En séjour en République Démocratique du Congo dans le cadre des festivités marquant le 50ᵉ anniversaire du célèbre combat du siècle entre Mohammed Ali et George Foreman, la légende mondiale de la boxe, Mike Tyson,
s’est rendu au Mémorial du Génocost, un lieu de mémoire érigé en hommage aux millions de victimes du génocide congolais.
Dans une atmosphère de recueillement et de respect, Mike Tyson a observé un moment de silence devant les symboles de la douleur et de la résilience du peuple congolais.
Son geste, à la fois simple et puissant, témoigne de sa solidarité avec les familles des victimes et de son engagement à faire vivre la mémoire de l’histoire tragique du Congo.
Un message universel de mémoire et de justice
Au-delà du symbole sportif, cette visite revêt une dimension profondément humaine et universelle.
En honorant la mémoire des victimes du Génocost, Mike Tyson rappelle au monde que la reconnaissance et la justice sont des étapes essentielles vers la guérison collective.
Ce moment de commémoration s’inscrit dans une période où la République Démocratique du Congo plaide avec force pour la reconnaissance internationale des crimes commis sur son sol, afin de restaurer la vérité historique et honorer la dignité des millions de vies perdues.
Un geste salué comme un acte de conscience mondiale
Le passage de Mike Tyson au Mémorial du Génocost a été salué comme un acte de mémoire et de conscience mondiale. Il symbolise la force du sport et de la notoriété internationale au service des causes humaines.
À travers ce geste, la légende américaine s’inscrit dans la lignée de ceux qui, par leur voix et leur influence, contribuent à éveiller les consciences et à soutenir les efforts de paix, de justice et de réconciliation en République Démocratique du Congo.

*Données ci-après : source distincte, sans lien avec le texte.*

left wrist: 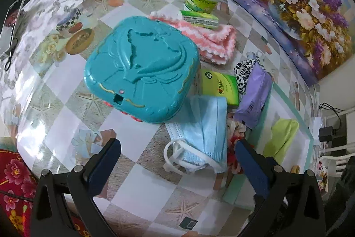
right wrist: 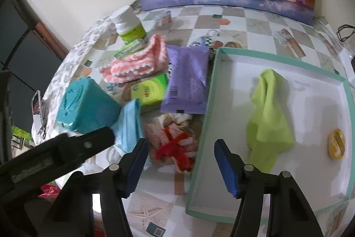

Une visite qui marque les esprits
Entre histoire, émotion et solidarité, cette visite restera comme l’un des moments marquants du séjour de Mike Tyson en RDC.
En se rendant au Mémorial du Génocost, l’ancien champion rappelle que le devoir de mémoire transcende les frontières et que la dignité humaine demeure un combat universel, un combat que, cette fois, le boxeur mène en dehors du ring.